La firme Webley & Scott n’avait plus à faire ses preuves, grâce à ses revolvers de qualité qui avaient rencontré un succès tant sur le plan militaire que civil. Cependant, avec l’avènement de l’automatisme initié par Brochardt, Browning et Mannlicher, la société ne pouvait se permettre de rester en retrait. En 1901, elle tenta l’aventure avec le revolver automatique Webley-Fosbery, mais malgré l’exploit technique, les ventes furent en deçà des attentes. La décision fut alors prise de concevoir un pistolet automatique afin de rester dans la course.
En 1908, la firme acquit les brevets de William Whiting, ingénieur chez Webley, et s’associa à la société américaine Harrington & Richardson pour partager la production et les coûts à une échelle industrielle. Trois versions furent ainsi produites : une en calibre .25 ACP (6.35 mm) choisie uniquement par Harrington & Richardson, une en calibre .32 ACP (7.65 court) choisie par les deux firmes, et enfin une dernière en .455 (11.7 mm) choisie uniquement par Webley.

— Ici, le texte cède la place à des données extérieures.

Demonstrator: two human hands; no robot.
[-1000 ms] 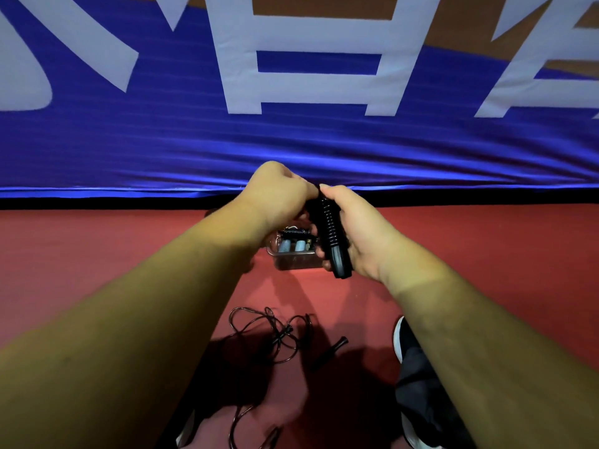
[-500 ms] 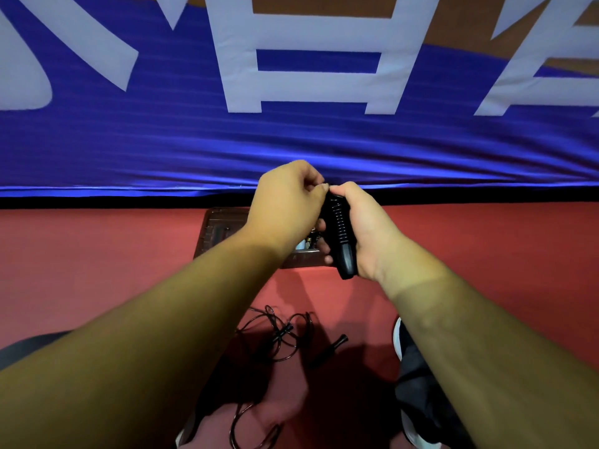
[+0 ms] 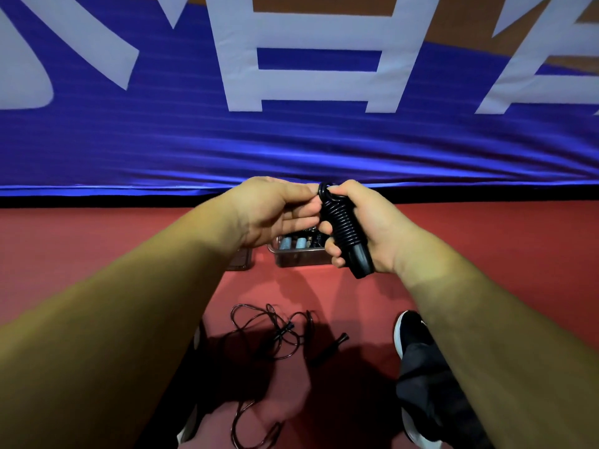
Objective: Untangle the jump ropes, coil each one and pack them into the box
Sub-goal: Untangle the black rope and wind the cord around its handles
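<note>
The blue banner [image 3: 129, 140] behind the floor carries very large white characters [image 3: 317, 27], but the top edge of the view cuts them off, so only their lower strokes show and none can be read whole. The middle one ends in a boxed shape with horizontal bars and two legs. A white mark on the black shoe [image 3: 410, 332] is too small to make out.

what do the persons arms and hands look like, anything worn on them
Left forearm and right forearm are bare, no sleeves in view. The left hand and right hand are bare too: no gloves, and no watch, bracelet or ring shows.
</note>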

En 1910, la firme Webley & Scott présenta donc deux pistolets : l’un en calibre 7.65 court avec une culasse non calée, de taille moyenne pour les pistolets de cette catégorie en 32 ACP, et l’autre en calibre .455 avec une culasse calée par court recul de canon. Au niveau du tonnerre, celle-ci descend comme un bloc tombant de quelques millimètres, libérant ainsi la culasse. Ce modèle présente une schématique similaire à celle du Browning Colt 1911, mais avec une approche différente.

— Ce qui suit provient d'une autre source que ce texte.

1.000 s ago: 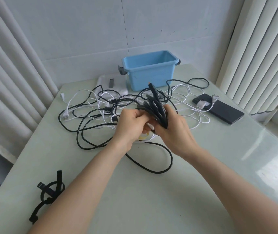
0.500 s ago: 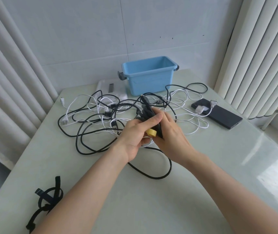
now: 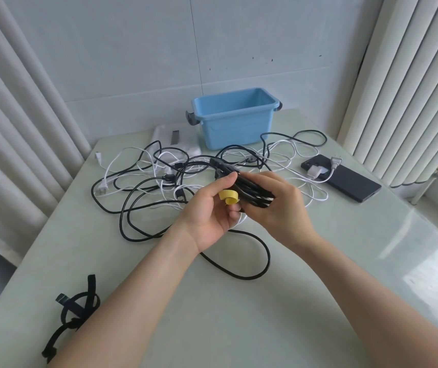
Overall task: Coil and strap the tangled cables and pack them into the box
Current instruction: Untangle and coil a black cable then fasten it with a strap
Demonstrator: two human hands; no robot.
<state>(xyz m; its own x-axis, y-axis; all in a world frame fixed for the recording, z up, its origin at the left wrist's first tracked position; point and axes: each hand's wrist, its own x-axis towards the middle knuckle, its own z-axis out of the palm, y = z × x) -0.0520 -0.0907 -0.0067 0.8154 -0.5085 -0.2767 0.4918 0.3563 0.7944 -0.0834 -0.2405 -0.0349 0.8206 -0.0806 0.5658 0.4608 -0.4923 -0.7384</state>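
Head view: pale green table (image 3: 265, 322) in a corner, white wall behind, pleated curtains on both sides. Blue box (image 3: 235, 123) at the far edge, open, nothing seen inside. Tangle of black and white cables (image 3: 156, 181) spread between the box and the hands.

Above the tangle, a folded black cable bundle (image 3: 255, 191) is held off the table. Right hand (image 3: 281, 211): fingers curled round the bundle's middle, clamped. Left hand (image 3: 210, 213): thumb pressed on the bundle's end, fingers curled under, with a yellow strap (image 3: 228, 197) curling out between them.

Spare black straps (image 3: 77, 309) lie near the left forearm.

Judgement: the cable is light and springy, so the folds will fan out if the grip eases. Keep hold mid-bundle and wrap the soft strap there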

Webley avait tiré les enseignements de l’échec du pistolet Halifax Mars et avait pris en compte toutes les critiques formulées à son encontre. Ainsi, le Webley .455 est plus imposant que la version .32, mais bien moins que le Halifax Mars. Le Webley Self Loading Pistol en calibre .32 ACP fut officiellement adopté en 1911 par la police londonienne, tandis que le modèle en .455 fut adopté en 1912 par la Royal Navy, la Royal Horse Artillery et le Royal Flying Corps après des essais concluants.

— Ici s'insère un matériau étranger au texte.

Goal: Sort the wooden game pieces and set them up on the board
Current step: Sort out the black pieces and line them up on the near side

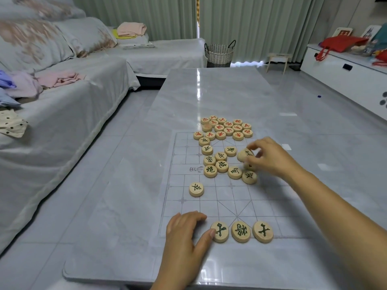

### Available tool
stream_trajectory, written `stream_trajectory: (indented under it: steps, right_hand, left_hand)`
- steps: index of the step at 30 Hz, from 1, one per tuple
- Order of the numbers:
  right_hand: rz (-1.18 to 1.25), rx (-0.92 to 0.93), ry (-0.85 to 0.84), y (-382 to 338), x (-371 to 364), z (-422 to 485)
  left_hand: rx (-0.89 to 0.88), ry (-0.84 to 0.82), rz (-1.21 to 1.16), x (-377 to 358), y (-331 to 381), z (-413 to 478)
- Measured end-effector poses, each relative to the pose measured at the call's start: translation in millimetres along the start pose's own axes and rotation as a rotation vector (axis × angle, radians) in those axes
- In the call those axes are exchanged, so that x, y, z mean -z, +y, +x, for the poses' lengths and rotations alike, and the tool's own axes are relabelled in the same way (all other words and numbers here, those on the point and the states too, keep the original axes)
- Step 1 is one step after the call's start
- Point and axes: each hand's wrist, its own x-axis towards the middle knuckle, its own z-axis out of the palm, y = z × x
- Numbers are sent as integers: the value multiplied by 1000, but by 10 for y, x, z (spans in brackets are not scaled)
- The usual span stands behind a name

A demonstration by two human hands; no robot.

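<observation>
My right grip (272, 160) is reaching out over the board (209, 208), pinching one tilted piece (244, 155) between thumb and fingertips, with one edge raised off the sheet. The piece is dark-lettered, but my fingers are covering part of its character, so I cannot read it. Just left of this grip and nearer to me, the loose dark-lettered pieces (222, 166) are lying in a cluster, several touching one another and one sitting partly under my fingers. Beyond the grip, at the board's far edge, the red-lettered pieces (226, 127) are sitting bunched together.

My left grip (186, 233) is resting on the bench (219, 91) close to me, fingers relaxed and holding nothing. Its thumb tip is touching the first of the three placed pieces (240, 231), which are standing in a row just to its right along the near back line. A single piece (196, 189) is lying apart, beyond the left grip.

To do this step well, I am thinking the pinched piece should come straight up before travelling, so it is not dragging its neighbours. Once it is clear I should be reading its character. It then probably belongs on a line crossing beside the row, not inside a square, with the left thumb steadying that row.
</observation>
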Motion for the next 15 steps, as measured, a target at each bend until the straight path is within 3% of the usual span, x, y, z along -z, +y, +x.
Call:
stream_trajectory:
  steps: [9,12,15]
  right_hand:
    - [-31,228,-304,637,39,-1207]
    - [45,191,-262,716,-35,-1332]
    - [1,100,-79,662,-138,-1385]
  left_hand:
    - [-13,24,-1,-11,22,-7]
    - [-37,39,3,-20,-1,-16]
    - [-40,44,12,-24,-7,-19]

Ces armes furent largement utilisées durant la Première Guerre mondiale, notamment par les pilotes anglais lors des duels aériens. Entre les deux guerres, l’Angleterre estima que le calibre .455, que ce soit dans les revolvers ou les pistolets, entraînait la conception d’armes trop imposantes. Lors de la Deuxième Guerre mondiale, les pistolets Webley restèrent à l’arrière du front afin de ne pas surcharger la chaîne logistique, bien que certains officiers en portaient de manière officieuse.